=== REQUIREMENT ===
Every line holding the string "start" is to be copied from the entries below.

(Dataset entries)
= Beginning of Section =

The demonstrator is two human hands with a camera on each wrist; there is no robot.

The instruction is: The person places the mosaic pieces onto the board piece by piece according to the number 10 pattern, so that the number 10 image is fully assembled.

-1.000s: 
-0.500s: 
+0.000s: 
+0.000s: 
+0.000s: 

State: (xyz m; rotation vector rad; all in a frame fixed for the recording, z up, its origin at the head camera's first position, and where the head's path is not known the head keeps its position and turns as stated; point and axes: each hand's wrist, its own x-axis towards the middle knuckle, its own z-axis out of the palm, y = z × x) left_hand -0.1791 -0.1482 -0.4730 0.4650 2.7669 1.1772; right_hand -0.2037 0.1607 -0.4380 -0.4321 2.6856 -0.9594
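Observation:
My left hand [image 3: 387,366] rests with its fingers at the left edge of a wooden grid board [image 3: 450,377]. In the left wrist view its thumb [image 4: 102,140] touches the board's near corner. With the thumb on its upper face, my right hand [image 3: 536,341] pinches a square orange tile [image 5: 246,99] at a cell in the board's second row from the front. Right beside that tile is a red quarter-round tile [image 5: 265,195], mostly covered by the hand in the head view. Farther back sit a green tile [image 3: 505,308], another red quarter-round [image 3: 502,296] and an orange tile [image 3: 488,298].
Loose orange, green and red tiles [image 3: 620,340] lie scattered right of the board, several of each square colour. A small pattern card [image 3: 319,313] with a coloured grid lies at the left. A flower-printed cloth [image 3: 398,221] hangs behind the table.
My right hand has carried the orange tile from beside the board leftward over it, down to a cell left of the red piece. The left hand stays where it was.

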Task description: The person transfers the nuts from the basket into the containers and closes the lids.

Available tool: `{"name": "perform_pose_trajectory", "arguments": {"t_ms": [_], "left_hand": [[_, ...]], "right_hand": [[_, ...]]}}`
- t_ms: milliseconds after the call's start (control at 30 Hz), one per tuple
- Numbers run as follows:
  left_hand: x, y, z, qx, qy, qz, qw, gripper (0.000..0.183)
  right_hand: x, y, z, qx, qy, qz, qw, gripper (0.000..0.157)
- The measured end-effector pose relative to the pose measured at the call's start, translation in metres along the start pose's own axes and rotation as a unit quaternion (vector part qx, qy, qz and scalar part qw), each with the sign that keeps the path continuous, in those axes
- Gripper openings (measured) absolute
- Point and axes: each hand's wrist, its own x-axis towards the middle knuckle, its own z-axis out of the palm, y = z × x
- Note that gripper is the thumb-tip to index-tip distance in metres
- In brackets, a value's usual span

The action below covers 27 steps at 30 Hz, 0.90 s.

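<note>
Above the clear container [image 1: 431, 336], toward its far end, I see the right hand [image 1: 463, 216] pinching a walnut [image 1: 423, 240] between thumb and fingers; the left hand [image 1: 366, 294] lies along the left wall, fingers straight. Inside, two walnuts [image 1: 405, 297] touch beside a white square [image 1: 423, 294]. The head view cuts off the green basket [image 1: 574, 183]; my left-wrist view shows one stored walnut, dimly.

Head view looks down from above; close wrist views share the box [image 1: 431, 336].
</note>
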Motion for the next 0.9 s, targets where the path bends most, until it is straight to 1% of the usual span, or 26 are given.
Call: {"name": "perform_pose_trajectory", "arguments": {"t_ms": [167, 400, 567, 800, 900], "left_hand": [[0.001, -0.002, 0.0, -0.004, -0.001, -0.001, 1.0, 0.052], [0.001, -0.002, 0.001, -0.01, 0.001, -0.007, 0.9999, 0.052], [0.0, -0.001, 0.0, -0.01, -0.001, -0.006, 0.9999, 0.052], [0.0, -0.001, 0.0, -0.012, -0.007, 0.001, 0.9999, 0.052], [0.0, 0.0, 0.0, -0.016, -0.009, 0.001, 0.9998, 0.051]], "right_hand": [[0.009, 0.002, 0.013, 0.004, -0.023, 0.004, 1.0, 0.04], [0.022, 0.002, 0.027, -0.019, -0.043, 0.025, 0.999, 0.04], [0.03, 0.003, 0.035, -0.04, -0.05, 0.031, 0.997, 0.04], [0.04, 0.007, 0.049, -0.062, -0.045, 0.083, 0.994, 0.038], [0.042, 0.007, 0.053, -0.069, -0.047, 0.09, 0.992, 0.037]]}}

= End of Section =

=== ANSWER TO THIS TASK ===
- t_ms: milliseconds after the call's start (control at 30 Hz), one per tuple
- The measured end-effector pose relative to the pose measured at the call's start, translation in metres along the start pose's own axes and rotation as a unit quaternion (vector part qx, qy, qz and scalar part qw), each with the sign that keeps the path continuous, in those axes

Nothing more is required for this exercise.